Mathilde Monnier : Ces patients psychiatriques en hôpital de jour pratiquent le Musée depuis 7 ans dans le cadre d’un article de loi parlant du droit à l’accès à l’art pour tous. Pour ce projet mené sur deux ans j’ai découvert la collection avec eux. J’ai décidé d’y associer Dominique Figarela, comme il a horreur d’imposer une thématique nous avons travaillé à partir de leur regard subjectif. Il s’agit d’une belle collection comprenant des artistes de la région mais aussi des oeuvres diffusées nationalement. Nous avons choisi des artistes vivants pour qu’il soient mieux impliqués, notamment à travers des échanges épistolaires. Chaque oeuvre retenue a fait l’objet d’une discussion. Il a été question aussi de réfléchir sur ce que c’est d’être curateur, d’autant qu’en psychiatrie il s’agit d’une sorte de police qui vient régler votre vie. Nous avons choisi le titre Un Musée à soi parce qu’en dehors du dialogue que les oeuvres entretiennent entre elles , chacun peut retrouver un musée personnel. Nous avons choisi des oeuvres de toutes disciplines pour une meilleure occupation de l’espace.

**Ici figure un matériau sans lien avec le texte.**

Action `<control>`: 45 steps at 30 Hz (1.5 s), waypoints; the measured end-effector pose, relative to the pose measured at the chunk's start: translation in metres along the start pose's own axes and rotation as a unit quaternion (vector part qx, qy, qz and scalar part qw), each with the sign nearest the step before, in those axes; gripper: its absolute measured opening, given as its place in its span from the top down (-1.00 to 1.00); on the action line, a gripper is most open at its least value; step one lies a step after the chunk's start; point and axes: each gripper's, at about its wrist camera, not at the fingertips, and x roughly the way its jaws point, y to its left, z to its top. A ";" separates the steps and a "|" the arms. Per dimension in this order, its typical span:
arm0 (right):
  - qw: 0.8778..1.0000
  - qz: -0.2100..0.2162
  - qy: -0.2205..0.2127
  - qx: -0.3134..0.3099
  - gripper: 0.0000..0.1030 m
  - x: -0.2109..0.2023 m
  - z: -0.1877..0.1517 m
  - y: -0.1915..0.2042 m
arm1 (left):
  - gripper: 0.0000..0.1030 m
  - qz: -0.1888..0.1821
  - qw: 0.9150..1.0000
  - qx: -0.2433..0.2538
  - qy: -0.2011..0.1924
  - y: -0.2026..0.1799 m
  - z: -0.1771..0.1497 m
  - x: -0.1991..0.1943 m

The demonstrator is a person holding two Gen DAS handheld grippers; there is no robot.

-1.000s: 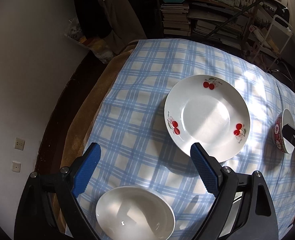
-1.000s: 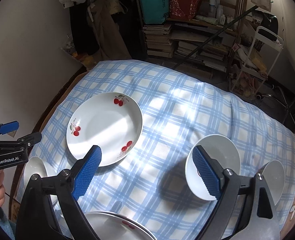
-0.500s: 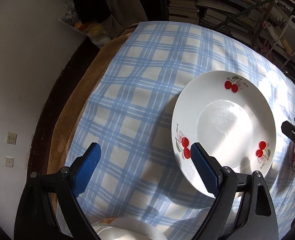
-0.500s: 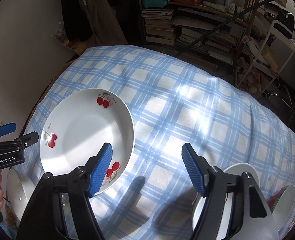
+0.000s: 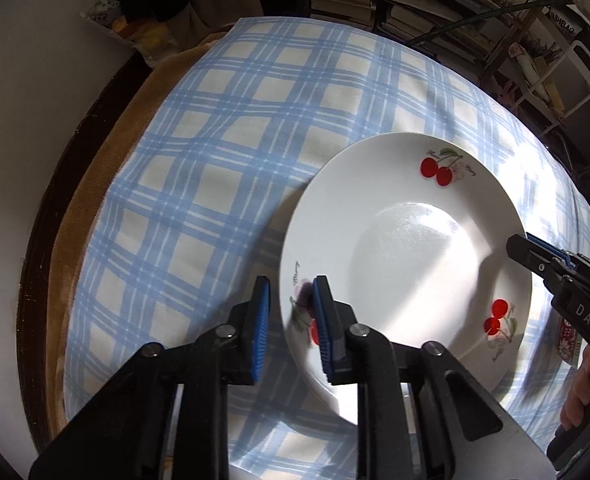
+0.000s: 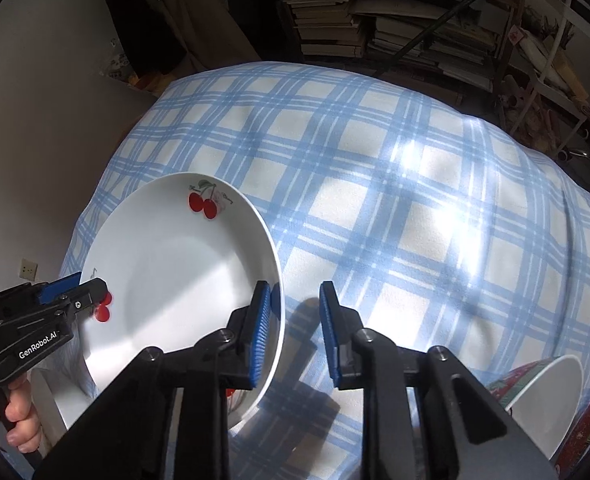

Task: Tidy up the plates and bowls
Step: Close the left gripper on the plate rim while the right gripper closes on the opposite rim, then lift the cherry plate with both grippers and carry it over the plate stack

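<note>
A white plate (image 5: 407,264) with red cherry prints lies on the blue checked tablecloth (image 5: 235,140). My left gripper (image 5: 291,328) points steeply down at the plate's left rim. Its jaws are closing, with the rim pinched between the blue pads. In the right wrist view the same plate (image 6: 175,272) has its right rim between the pads of my right gripper (image 6: 295,328), whose jaws are also closing. Each gripper shows in the other's view: the right one (image 5: 535,256) over the plate's right side, the left one (image 6: 91,292) over its left side.
A red-patterned bowl (image 6: 547,396) with a white inside stands at the lower right, also visible as a red-patterned bowl (image 5: 567,340) behind the right gripper. A white bowl (image 6: 51,392) sits under the plate's lower left. Hands (image 6: 19,420) hold the handles. Bookshelves (image 6: 395,20) stand beyond the table.
Both grippers came down onto the cherry plate from either side. Their wide jaws narrowed around its opposite rims. The white bowl dropped out of the left wrist view.
</note>
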 end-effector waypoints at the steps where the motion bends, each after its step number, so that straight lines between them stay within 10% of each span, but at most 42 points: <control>1: 1.000 0.009 0.002 0.000 0.74 0.000 0.000 0.001 | 0.67 -0.002 1.000 -0.011 0.005 0.000 0.000 0.000; 45: 0.998 0.001 -0.055 0.023 0.79 -0.131 -0.122 -0.005 | 0.69 -0.016 0.998 0.041 -0.040 -0.044 -0.122 -0.108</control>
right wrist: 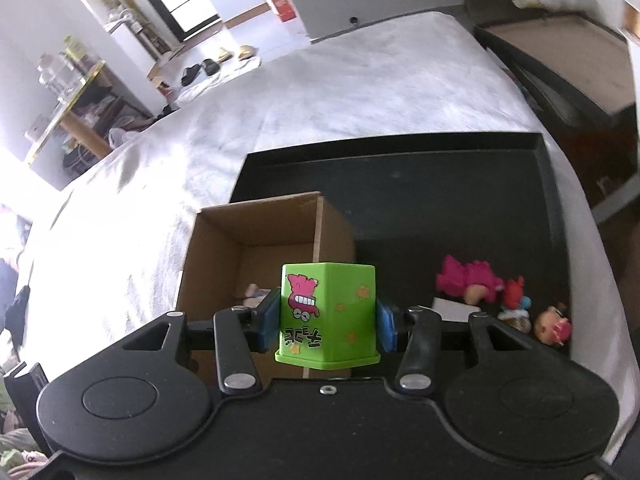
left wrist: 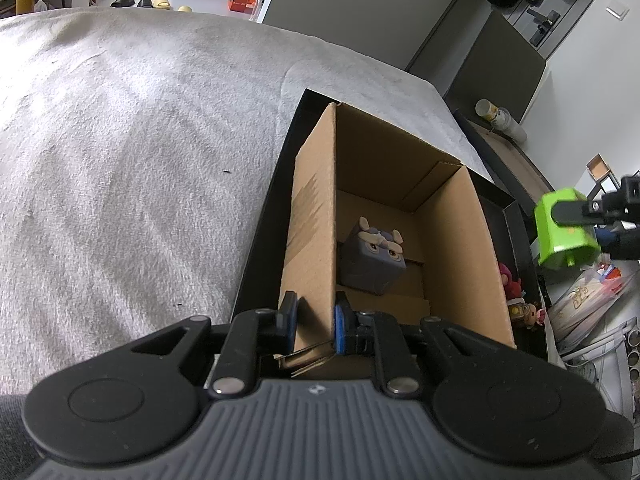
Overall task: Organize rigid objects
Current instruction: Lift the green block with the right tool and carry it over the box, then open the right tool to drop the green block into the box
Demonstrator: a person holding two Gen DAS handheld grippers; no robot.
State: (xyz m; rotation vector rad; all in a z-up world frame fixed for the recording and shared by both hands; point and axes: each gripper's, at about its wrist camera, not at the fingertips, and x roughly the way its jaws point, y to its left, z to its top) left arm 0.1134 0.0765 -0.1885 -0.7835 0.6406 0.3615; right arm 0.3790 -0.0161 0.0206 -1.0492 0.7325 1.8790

Christian Gattinoni : Pour évoquer votre pièce Records présentée ici à Orléans j’aimerais revenir sur une autre expérience de danse du corps nu le livre MW réalisé avec la photographe Isabelle Waternaux paru chez POL, qui a photographié l’ensemble d’un solo de 2 heures pour affirmer une naturalité du corps ?

Mathilde Monnier : Le studio où elle m’avait invité n’était pas très grand, il pleuvait fort, il y avait une certaine tension, nous ne nous sommes pas parlé, elle était calme et concentrée, j’ai donné mon solo en continu pendant qu’elle photographiait. C’était un face à face , pas une complicité. Quand le corps fonctionne plus sur lui-même, se manifestent les espaces intérieurs du corps sans qu’il soit sexualisé.C’est un moyen de déplacer la sexualité. Dominique Fourcade dans son texte a raconté cette séance, il a fait sa propre fiction comme il aime la photographie.

Records a été un moyen pour moi en tant que chorégraphe de développer avec six danseuses dont quelques unes nouvelles un projet de nudité, reposant sur le concept du haut du corps nu, comment le montrer ou pas . Il n’a pas du tout le même statut que celui du corps masculin. Nous avons travaillé pour ne pas qu’elles se sentent instrumentalisées en tant qu’interprètes. Nous avons partagé ce cheminement dans cette pièce créée après le confinement ou le mur symbolise le covid. Elles interviennent devant , dans un jeu entre l’intérieur et l’extérieur incarné par une projection de ciel orageux.

Pour conclure je peux reconnaitre me sentir très proche des plasticiens à cause de la question de l’espace, la façon dont ils savent produire un espace, notamment quand ils gèrent une installation, cela permet de mieux comprendre un espace plus qu’un simple objet.